DESCRIPTION OF THE TASK:
Repeat every record exactly.

** RECORD EXCERPTS follows **

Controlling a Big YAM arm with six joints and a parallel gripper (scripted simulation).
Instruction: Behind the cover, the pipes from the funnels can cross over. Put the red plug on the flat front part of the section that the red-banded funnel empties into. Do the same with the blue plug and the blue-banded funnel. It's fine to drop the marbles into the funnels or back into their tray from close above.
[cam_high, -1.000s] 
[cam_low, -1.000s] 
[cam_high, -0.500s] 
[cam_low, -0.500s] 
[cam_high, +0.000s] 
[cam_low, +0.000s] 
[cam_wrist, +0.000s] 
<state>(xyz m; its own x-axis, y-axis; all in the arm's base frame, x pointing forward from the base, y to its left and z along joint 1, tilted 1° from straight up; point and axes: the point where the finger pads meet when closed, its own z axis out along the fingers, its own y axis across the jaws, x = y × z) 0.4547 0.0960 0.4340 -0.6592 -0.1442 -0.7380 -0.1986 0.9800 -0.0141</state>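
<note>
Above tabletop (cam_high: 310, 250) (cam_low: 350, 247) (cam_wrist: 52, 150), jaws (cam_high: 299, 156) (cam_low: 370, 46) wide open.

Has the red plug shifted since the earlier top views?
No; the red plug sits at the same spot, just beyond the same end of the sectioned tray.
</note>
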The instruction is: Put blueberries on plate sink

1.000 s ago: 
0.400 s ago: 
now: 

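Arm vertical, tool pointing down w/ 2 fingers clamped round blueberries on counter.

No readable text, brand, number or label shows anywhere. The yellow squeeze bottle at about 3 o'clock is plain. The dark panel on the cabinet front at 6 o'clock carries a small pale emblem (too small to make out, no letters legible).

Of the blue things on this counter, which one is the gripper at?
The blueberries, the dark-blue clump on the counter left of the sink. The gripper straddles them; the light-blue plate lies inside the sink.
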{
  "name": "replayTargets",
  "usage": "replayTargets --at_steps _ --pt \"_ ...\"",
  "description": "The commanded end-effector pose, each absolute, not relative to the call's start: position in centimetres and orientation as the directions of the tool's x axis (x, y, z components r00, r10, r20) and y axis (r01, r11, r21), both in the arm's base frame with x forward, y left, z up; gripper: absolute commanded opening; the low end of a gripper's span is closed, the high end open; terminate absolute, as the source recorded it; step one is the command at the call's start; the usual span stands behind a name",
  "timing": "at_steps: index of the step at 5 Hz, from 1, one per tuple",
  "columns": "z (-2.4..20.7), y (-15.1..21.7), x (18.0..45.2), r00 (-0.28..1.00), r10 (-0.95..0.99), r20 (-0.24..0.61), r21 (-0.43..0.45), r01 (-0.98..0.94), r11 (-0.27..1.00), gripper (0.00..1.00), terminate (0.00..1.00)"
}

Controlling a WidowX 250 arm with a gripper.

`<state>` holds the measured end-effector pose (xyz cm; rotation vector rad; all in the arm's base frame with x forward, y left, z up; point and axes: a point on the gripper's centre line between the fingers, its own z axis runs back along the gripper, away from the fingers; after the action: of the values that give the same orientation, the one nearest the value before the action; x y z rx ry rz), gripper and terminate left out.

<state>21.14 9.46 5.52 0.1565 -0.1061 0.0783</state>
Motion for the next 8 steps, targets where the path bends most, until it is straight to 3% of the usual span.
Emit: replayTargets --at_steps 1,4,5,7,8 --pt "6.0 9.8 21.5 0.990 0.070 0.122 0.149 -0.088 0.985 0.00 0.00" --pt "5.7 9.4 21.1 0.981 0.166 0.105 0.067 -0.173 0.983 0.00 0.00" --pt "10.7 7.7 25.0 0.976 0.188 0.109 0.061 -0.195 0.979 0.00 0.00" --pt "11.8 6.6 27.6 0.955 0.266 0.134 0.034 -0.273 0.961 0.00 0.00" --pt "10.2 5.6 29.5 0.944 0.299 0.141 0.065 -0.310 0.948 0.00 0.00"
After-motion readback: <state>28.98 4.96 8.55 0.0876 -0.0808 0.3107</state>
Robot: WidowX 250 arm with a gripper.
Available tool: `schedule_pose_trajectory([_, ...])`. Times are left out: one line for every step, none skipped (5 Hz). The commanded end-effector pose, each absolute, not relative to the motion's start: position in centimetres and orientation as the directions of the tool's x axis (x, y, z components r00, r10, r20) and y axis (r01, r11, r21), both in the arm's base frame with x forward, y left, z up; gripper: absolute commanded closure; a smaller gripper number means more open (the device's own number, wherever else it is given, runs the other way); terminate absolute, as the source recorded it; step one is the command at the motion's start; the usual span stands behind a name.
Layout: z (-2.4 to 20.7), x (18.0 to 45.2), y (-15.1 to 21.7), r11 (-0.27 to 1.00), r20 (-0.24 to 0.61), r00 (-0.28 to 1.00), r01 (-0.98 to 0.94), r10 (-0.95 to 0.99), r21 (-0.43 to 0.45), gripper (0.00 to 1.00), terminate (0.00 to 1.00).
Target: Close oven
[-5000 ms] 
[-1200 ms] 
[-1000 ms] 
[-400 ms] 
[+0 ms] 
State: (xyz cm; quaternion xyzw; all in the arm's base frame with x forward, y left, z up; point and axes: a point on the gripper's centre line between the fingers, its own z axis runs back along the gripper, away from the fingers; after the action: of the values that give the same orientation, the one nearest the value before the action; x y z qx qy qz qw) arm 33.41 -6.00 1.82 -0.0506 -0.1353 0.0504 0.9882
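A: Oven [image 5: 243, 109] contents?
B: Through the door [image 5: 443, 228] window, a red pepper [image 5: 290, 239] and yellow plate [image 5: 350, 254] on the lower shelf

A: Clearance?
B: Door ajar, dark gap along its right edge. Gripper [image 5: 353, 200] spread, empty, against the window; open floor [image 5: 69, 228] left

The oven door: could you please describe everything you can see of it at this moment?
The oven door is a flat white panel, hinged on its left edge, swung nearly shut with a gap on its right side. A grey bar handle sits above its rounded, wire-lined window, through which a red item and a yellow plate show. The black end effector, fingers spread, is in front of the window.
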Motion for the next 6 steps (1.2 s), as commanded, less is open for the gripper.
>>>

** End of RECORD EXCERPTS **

RESPONSE FOR THIS EXERCISE:
Controlling a Big YAM arm with six joints and a parallel gripper (scripted simulation).
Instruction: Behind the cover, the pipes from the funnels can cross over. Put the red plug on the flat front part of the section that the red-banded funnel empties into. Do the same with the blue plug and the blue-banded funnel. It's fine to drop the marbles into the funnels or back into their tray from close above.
[cam_high, -1.000s] 
[cam_low, -1.000s] 
[cam_high, -0.500s] 
[cam_low, -0.500s] 
[cam_high, +0.000s] 
[cam_low, +0.000s] 
[cam_wrist, +0.000s] 
<state>(xyz m; its own x-axis, y-axis; all in the arm's base frame, x pointing forward from the base, y to its left and z along joint 1, tilted 1° from straight up; point and axes: the point where the finger pads meet when closed, its own z axis out along the fingers, its own y axis across the jaws, x = y × z) 0.4547 0.0960 0.4340 -0.6592 -0.1442 -0.7380 -0.1986 0.9800 -0.0141</state>
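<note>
Above tabletop (cam_high: 310, 250) (cam_low: 350, 247) (cam_wrist: 52, 150), jaws (cam_high: 299, 156) (cam_low: 370, 46) wide open.

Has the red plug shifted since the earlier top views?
No; the red plug sits at the same spot, just beyond the same end of the sectioned tray.
</note>
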The instruction is: Put blueberries on plate sink

1.000 s ago: 
0.400 s ago: 
now: 

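Arm vertical, tool pointing down w/ 2 fingers clamped round blueberries on counter.

No readable text, brand, number or label shows anywhere. The yellow squeeze bottle at about 3 o'clock is plain. The dark panel on the cabinet front at 6 o'clock carries a small pale emblem (too small to make out, no letters legible).

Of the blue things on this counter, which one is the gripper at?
The blueberries, the dark-blue clump on the counter left of the sink. The gripper straddles them; the light-blue plate lies inside the sink.
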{
  "name": "replayTargets",
  "usage": "replayTargets --at_steps _ --pt \"_ ...\"",
  "description": "The commanded end-effector pose, each absolute, not relative to the call's start: position in centimetres and orientation as the directions of the tool's x axis (x, y, z components r00, r10, r20) and y axis (r01, r11, r21), both in the arm's base frame with x forward, y left, z up; gripper: absolute commanded opening; the low end of a gripper's span is closed, the high end open; terminate absolute, as the source recorded it; step one is the command at the call's start; the usual span stands behind a name",
  "timing": "at_steps: index of the step at 5 Hz, from 1, one per tuple",
  "columns": "z (-2.4..20.7), y (-15.1..21.7), x (18.0..45.2), r00 (-0.28..1.00), r10 (-0.95..0.99), r20 (-0.24..0.61), r21 (-0.43..0.45), r01 (-0.98..0.94), r11 (-0.27..1.00), gripper (0.00..1.00), terminate (0.00..1.00)"
}

Controlling a WidowX 250 arm with a gripper.

`<state>` holds the measured end-effector pose (xyz cm; rotation vector rad; all in the arm's base frame with x forward, y left, z up; point and axes: a point on the gripper's centre line between the fingers, its own z axis runs back along the gripper, away from the fingers; after the action: of the values that give the same orientation, the one nearest the value before the action; x y z rx ry rz), gripper and terminate left out.

<state>21.14 9.46 5.52 0.1565 -0.1061 0.0783</state>
Motion for the next 8 steps, targets where the path bends most, until it is straight to 3% of the usual span.
Emit: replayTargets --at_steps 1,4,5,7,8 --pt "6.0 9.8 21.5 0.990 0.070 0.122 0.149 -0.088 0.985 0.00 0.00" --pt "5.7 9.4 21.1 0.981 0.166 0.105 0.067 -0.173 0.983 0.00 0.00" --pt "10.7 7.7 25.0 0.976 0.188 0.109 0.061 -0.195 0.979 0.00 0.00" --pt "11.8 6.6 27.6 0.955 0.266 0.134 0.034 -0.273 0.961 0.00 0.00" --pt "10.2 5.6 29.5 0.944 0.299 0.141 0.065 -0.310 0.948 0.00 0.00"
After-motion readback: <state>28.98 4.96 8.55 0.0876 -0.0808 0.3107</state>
Robot: WidowX 250 arm with a gripper.
Available tool: `schedule_pose_trajectory([_, ...])`. Times are left out: one line for every step, none skipped (5 Hz). The commanded end-effector pose, each absolute, not relative to the motion's start: position in centimetres and orientation as the directions of the tool's x axis (x, y, z components r00, r10, r20) and y axis (r01, r11, r21), both in the arm's base frame with x forward, y left, z up; gripper: absolute commanded closure; a smaller gripper number means more open (the device's own number, wherever else it is given, runs the other way); terminate absolute, as the source recorded it; step one is the command at the motion's start; the usual span stands behind a name.
Layout: z (-2.4 to 20.7), x (18.0 to 45.2), y (-15.1 to 21.7), r11 (-0.27 to 1.00), r20 (-0.24 to 0.61), r00 (-0.28 to 1.00), r01 (-0.98 to 0.94), r10 (-0.95 to 0.99), r21 (-0.43 to 0.45), gripper (0.00 to 1.00), terminate (0.00 to 1.00).
Target: Close oven
[-5000 ms] 
[-1200 ms] 
[-1000 ms] 
[-400 ms] 
[+0 ms] 
State: (xyz cm; quaternion xyzw; all in the arm's base frame with x forward, y left, z up; point and axes: a point on the gripper's centre line between the fingers, its own z axis runs back along the gripper, away from the fingers; after the action: of the values that give the same orientation, the one nearest the value before the action; x y z qx qy qz qw) arm 33.41 -6.00 1.82 -0.0506 -0.1353 0.0504 0.9882
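A: Oven [image 5: 243, 109] contents?
B: Through the door [image 5: 443, 228] window, a red pepper [image 5: 290, 239] and yellow plate [image 5: 350, 254] on the lower shelf

A: Clearance?
B: Door ajar, dark gap along its right edge. Gripper [image 5: 353, 200] spread, empty, against the window; open floor [image 5: 69, 228] left

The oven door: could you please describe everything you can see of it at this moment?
The oven door is a flat white panel, hinged on its left edge, swung nearly shut with a gap on its right side. A grey bar handle sits above its rounded, wire-lined window, through which a red item and a yellow plate show. The black end effector, fingers spread, is in front of the window.
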Motion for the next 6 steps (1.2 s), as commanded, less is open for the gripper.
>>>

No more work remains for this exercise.